- Promotional poster
- Directed by: Michael Walker
- Written by: Michael Walker
- Produced by: Dolly Hall
- Starring: Parker Posey; Eric Mabius;
- Cinematography: Sam Chase
- Edited by: Jennifer Lame; Michael Taylor;
- Music by: Matt Kollar
- Distributed by: IFC Films (US)
- Release date: January 25, 2012 (Sundance);
- Country: United States
- Language: English

= Price Check =

Price Check is a 2012 comedy film about the high price of a middle-class life. The film was written and directed by Michael Walker, and stars Parker Posey and Eric Mabius.

==Plot==
Pete Cozy (Eric Mabius) lives in a house in the suburbs with a job in the pricing department of a middling supermarket chain. Pete's job allows him to spend quality time with his wife (Annie Parisse) and young son and, despite the family drowning in debt, they appear happy.

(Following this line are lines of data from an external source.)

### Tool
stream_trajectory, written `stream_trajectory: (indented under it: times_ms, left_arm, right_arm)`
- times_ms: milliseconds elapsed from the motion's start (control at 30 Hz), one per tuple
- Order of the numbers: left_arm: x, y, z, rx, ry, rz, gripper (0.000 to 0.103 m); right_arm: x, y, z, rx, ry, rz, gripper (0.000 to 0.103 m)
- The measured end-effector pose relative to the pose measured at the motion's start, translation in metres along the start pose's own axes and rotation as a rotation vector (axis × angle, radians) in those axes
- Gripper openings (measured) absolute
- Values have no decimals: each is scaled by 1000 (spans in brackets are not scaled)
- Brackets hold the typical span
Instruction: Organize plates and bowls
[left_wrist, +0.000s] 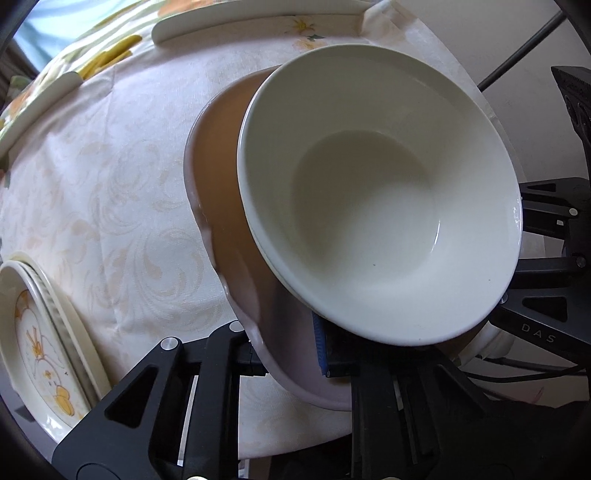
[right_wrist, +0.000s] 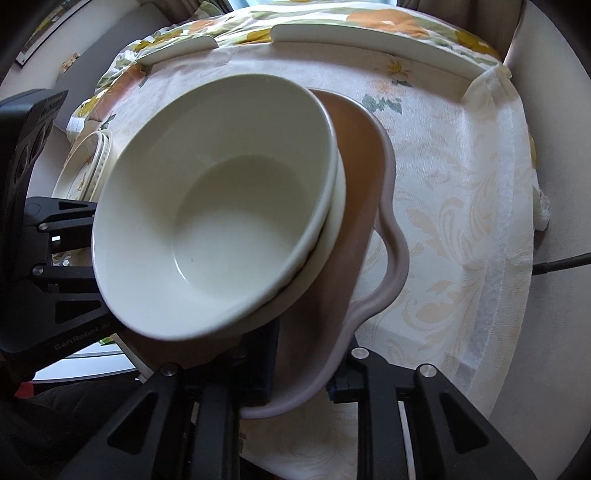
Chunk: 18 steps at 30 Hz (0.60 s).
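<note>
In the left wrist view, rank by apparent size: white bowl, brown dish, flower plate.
1. White bowl, though it is nearest the camera.
2. Brown dish, partly hidden by the bowl, so unsure.
3. Flower plate, cut by the frame edge.

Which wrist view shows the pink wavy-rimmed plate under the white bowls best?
The right wrist view: the pink plate shows its wavy rim along one whole side, with the right gripper clamped on its edge. The left wrist view shows only a narrower strip of it beside the white bowls.
</note>
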<state>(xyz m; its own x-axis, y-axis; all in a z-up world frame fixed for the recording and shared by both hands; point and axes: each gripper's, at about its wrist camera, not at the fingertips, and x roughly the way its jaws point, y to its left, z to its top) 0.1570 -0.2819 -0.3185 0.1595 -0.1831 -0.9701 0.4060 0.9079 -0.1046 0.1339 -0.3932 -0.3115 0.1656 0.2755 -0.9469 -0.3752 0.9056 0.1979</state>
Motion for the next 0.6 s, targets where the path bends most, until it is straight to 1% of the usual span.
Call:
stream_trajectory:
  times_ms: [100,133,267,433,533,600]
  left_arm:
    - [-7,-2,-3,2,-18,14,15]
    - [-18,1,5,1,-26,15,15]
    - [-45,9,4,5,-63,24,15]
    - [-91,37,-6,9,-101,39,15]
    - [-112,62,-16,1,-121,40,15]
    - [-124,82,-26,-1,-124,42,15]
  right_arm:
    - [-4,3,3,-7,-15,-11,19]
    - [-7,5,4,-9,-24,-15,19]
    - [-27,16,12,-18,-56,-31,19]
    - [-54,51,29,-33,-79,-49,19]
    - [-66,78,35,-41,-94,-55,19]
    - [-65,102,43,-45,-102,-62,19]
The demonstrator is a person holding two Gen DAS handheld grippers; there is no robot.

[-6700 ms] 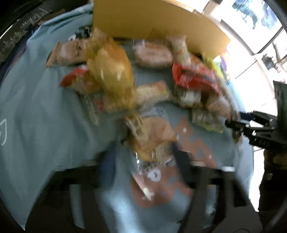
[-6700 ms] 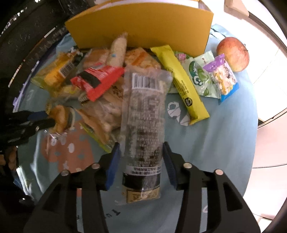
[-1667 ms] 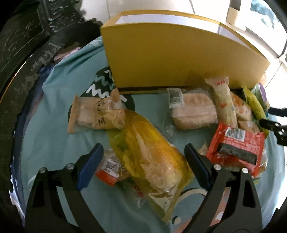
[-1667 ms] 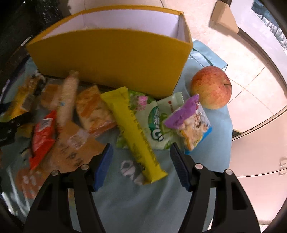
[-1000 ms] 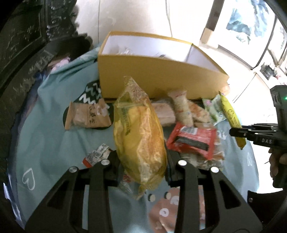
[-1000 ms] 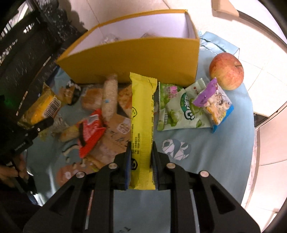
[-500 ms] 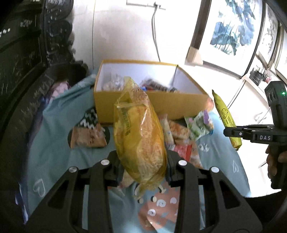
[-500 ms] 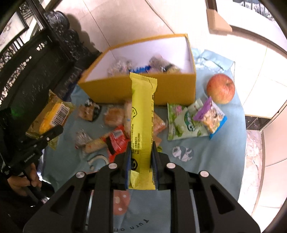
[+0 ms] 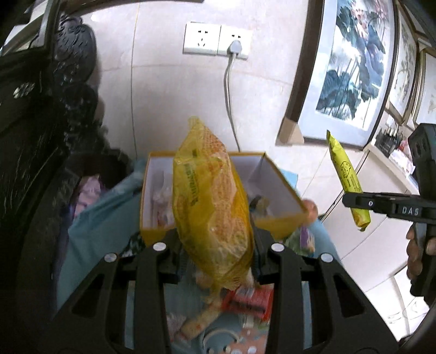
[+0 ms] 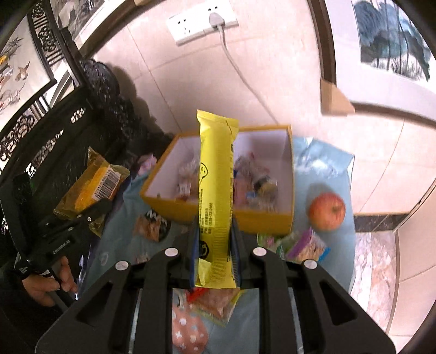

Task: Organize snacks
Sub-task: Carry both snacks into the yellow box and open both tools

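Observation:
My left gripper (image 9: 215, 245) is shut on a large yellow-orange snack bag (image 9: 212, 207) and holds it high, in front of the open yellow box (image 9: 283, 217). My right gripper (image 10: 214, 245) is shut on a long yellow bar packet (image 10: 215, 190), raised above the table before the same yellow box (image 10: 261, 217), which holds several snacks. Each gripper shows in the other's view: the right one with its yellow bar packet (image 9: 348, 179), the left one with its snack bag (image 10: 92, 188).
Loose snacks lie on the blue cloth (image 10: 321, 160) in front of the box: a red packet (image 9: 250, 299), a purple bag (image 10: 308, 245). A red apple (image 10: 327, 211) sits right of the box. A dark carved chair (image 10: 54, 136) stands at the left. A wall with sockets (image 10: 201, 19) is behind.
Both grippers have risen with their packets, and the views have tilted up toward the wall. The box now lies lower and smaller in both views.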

Everything changes when Pete gets a new boss, the beautiful, high-powered, fast talking Susan Felders (Parker Posey). With Susan's influence, Pete finds himself on the executive track, something that both surprises and excites him. The more his salary increases, the more he has to perform at work... and the less time he gets to spend with his family. At the same time, his relationship with his boss begins to cross the line of professional etiquette. Both become enamored with one another – creating tension in the workplace and in Pete's home life.

==Cast==
- Parker Posey as Susan Felders
- Eric Mabius as Pete Cozy
- Annie Parisse as Sara Cozy
- Josh Pais as Doug Cain
- Edward Herrmann as Bennington
- Remy Auberjonois as Todd Kenner
- Jayce Bartok as Bobby McCain
- Samrat Chakrabarti as Eddie
- Cheyenne Jackson as Ernie
- Stephen Kunken as Cartwright
- Amy Schumer as Lila
- Matt Servitto as Jim Brady

== Reception ==
Price Check premiered at the Sundance Film Festival in 2012. It received mostly positive reviews there. The Hollywood Reporter called it "A prime example of the type of well-produced, smartly cast independent features that Sundance has been helping launch into the theatrical marketplace over the past few years.." Variety called it "charming and slightly unhinged". Reviews were also very strong for Parker Posey's performance and Michael Walker's directing. On Rotten Tomatoes the film has a 64% approval rating from critics based on 22 reviews.

The film was released in theaters by IFC Films on November 25, 2012.